[Extracted material Boundary: Start]

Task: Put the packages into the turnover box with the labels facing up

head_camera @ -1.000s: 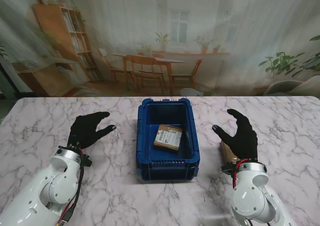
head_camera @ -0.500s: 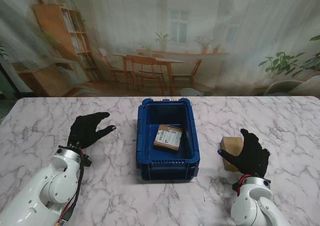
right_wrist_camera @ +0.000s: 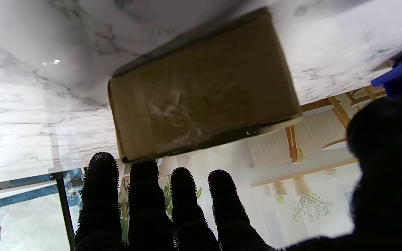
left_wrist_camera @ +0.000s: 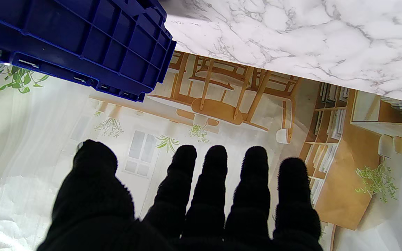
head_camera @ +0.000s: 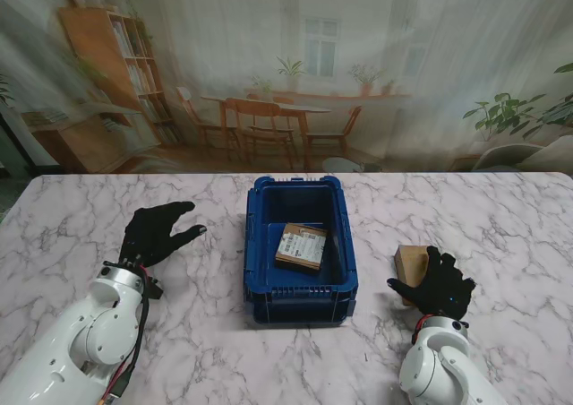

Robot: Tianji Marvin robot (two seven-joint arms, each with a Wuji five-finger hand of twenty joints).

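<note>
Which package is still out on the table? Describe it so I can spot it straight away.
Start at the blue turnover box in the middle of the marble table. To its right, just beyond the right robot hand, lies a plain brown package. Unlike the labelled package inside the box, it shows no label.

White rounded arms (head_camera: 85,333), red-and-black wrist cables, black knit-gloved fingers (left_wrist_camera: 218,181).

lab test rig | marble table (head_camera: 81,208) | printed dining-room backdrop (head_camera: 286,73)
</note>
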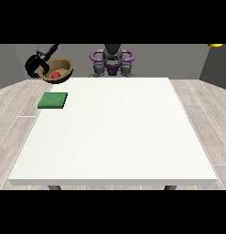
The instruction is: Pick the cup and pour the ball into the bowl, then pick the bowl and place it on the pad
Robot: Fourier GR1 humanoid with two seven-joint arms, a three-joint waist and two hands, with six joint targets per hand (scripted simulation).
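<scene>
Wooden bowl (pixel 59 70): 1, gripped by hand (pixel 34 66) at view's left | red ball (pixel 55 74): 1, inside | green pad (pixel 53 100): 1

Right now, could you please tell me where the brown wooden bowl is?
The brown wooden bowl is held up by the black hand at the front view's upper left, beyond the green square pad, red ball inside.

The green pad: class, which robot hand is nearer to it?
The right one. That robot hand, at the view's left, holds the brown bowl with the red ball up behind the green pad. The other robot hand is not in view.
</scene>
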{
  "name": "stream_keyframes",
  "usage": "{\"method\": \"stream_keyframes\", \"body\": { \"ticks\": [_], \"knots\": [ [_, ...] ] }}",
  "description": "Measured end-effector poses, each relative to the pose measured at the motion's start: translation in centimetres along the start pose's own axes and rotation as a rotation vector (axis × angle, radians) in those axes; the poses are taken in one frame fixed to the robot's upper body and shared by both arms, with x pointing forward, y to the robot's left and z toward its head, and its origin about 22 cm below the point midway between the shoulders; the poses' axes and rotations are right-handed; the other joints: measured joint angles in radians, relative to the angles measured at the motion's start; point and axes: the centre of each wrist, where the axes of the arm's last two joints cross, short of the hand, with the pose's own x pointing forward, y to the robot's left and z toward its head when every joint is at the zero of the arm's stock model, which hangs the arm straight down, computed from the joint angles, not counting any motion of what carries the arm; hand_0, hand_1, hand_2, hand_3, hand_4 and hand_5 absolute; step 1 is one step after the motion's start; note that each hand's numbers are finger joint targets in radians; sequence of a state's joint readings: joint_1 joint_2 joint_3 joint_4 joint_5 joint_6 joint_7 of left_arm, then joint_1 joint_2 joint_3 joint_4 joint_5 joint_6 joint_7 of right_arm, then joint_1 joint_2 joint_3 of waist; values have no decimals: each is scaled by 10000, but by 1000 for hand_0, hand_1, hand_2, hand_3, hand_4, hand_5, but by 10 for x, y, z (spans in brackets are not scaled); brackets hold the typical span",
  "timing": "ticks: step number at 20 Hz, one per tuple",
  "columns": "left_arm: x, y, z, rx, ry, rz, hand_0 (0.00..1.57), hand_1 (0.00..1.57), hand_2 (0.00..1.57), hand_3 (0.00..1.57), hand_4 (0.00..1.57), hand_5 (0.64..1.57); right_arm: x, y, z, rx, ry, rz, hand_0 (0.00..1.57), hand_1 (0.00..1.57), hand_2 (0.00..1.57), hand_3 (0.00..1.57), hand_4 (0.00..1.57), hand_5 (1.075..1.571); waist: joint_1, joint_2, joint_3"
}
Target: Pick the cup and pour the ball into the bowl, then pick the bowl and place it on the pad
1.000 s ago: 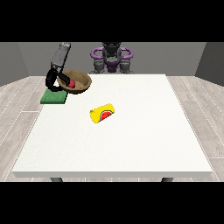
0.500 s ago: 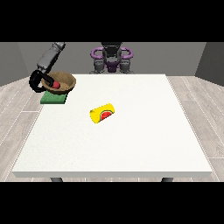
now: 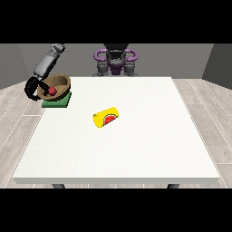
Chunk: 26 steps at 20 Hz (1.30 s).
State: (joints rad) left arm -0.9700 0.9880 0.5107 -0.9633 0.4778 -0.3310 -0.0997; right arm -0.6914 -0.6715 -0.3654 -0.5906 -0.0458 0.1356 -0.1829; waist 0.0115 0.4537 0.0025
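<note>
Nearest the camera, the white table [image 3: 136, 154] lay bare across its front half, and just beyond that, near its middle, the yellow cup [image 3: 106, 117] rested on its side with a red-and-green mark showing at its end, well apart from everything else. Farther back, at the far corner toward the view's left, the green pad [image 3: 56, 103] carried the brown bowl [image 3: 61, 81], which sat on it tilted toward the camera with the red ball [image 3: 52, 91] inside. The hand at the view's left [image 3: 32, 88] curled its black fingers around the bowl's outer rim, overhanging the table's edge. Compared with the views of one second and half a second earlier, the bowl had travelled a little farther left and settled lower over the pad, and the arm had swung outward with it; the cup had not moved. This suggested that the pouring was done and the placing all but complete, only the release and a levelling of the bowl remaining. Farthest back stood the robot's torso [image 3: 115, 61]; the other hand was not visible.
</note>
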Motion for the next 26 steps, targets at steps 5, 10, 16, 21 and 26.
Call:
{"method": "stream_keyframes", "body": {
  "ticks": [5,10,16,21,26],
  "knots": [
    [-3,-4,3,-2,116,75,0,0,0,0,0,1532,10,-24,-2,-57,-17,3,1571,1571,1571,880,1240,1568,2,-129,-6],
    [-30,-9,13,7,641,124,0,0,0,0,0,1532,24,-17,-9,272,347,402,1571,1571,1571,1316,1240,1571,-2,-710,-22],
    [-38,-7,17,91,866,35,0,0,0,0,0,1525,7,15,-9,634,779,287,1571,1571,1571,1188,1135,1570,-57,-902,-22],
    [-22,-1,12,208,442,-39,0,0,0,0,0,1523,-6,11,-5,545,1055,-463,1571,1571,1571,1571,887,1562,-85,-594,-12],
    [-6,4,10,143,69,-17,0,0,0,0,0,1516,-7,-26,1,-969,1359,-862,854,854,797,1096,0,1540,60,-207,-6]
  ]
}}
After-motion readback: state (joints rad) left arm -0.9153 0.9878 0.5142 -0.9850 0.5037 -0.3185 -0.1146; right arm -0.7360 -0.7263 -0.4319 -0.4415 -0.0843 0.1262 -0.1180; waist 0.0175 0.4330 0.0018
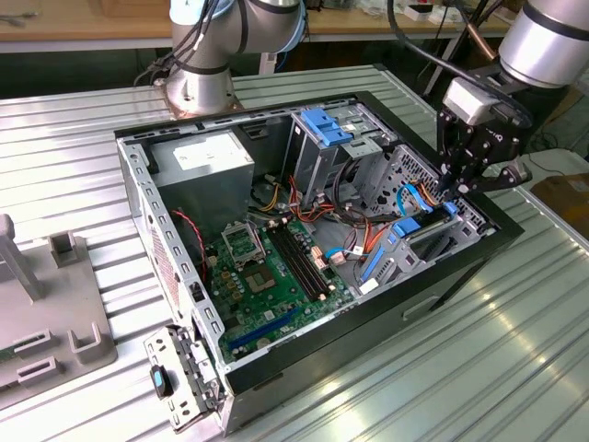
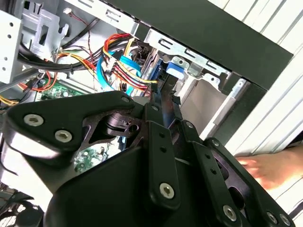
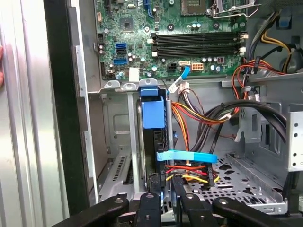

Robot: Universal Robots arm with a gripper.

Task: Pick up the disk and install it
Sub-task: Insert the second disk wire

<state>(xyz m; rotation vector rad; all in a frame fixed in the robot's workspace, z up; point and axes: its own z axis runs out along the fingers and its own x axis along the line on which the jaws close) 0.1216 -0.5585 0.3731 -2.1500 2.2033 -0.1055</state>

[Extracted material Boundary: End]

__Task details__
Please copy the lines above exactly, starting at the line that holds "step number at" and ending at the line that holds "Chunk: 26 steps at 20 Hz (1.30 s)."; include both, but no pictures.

__Answer space__
  "timing": "ticks: step number at 20 Hz, one per tuple",
  "columns": "left_arm: x, y, z, rx, ry, rz, hand_0 (0.00..1.57), hand_1 (0.00..1.57), hand_2 (0.00..1.57), hand_3 (0.00..1.57), hand_4 (0.00..1.57), hand_5 (0.64..1.57); right_arm: x, y, z, rx, ry, rz, hand_0 (0.00..1.57), hand_1 (0.00..1.57), hand_2 (0.00..1.57), hand_3 (0.00..1.57), hand_4 (0.00..1.57), hand_5 (1.075..1.571); waist: joint_1, joint_2, joint_3"
}
Target: Pick the cup and pour the ball into the bowl, then pick the bowl and place it on the pad
1.000 s ago: 
0.500 s ago: 
now: 
Chunk: 26 steps at 20 Hz (1.30 s).

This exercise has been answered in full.